ORGANIZER FOR THE TEXAS JOURNEY

MVFR MEMBER: SANDRA'S BROTHER WAS KILLED

TEXAS:
After years of wrangling with the justice system, former death row
inmate Kerry Cook said Sunday that he is finally moving on and building
a new life.

A wedding reception for Mr. Cook and his wife, Sandra Kaye Pressey, an
environmental consultant, took place Saturday at the Midlothian home of
one of Mr. Cook's closest friends.

The couple married in Plano last month.

Mr. Cook's wife, whom he described as his best friend, is 14 weeks
pregnant. He said fatherhood is "going to enable me to put death row
behind me."

Mr. Cook was tried three times and convicted and sentenced to death
twice. One trial ended in a hung jury. He spent 22 years in prison -
13 on death row - and once came within 11 days of execution .

"It's a new beginning," Mr. Cook said of his marriage. "What it signifies
is actually the creation of a new life and putting the old life behind
me."

He said he met his wife at a death row conference at Southern Methodist
University shortly after he was released in 1997. Mr. Cook, who manages a
store and works as a paralegal in the Dallas area, is attending a local
community college and plans to enroll at Southern Methodist University.
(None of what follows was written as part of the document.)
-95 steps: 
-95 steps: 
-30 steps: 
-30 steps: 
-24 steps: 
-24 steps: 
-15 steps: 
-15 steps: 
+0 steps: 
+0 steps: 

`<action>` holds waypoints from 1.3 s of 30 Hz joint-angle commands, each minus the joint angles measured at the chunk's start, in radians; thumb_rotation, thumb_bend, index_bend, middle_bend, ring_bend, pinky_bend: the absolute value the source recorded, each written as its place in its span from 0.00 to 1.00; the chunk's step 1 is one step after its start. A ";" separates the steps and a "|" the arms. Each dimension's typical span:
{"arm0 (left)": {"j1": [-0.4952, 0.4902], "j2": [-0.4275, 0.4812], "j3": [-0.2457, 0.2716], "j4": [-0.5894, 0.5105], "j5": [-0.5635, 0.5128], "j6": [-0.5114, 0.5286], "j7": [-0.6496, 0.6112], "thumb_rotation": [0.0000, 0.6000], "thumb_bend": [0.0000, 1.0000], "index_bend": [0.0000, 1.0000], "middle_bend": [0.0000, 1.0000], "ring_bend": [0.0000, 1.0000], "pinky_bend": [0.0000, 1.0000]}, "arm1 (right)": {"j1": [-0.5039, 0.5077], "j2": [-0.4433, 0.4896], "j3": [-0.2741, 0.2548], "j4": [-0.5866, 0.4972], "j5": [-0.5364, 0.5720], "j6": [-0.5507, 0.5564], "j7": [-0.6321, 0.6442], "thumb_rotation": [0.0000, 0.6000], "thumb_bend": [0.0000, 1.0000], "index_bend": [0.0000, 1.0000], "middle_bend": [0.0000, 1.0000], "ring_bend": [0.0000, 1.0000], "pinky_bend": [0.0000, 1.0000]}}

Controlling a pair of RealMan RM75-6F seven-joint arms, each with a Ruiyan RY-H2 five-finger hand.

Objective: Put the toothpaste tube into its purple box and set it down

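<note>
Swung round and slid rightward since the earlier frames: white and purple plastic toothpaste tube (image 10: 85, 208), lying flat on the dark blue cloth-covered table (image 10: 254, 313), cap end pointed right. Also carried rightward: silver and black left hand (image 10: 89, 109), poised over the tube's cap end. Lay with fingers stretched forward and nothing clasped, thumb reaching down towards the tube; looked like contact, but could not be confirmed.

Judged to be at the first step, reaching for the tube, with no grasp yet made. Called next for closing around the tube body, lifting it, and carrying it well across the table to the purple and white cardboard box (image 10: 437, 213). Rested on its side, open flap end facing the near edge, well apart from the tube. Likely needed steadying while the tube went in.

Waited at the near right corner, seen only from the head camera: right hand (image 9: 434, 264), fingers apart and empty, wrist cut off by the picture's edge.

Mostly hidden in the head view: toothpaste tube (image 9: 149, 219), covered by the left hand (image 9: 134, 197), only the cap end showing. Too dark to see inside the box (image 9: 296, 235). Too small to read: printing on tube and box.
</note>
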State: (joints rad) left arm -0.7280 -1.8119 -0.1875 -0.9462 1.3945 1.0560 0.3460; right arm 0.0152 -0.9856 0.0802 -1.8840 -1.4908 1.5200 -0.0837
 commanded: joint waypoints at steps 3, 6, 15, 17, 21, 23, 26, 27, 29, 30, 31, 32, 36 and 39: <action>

Mr. Cook spent time in prison for the murder of Linda Jo Edwards. Ms.
Edwards' body was found in her apartment on June 10, 1977. She had been
beaten on the head with a plaster statue, stabbed in the throat, chest
and back and sexually mutilated.

Mr. Cook was arrested about 2 months later while working as a bartender
in Port Arthur. Officers said they found Mr. Cook's fingerprint on Ms.
Edwards' apartment door.

He originally denied knowing Ms. Edwards but later said he met her at
the apartment complex's swimming pool and went to her apartment.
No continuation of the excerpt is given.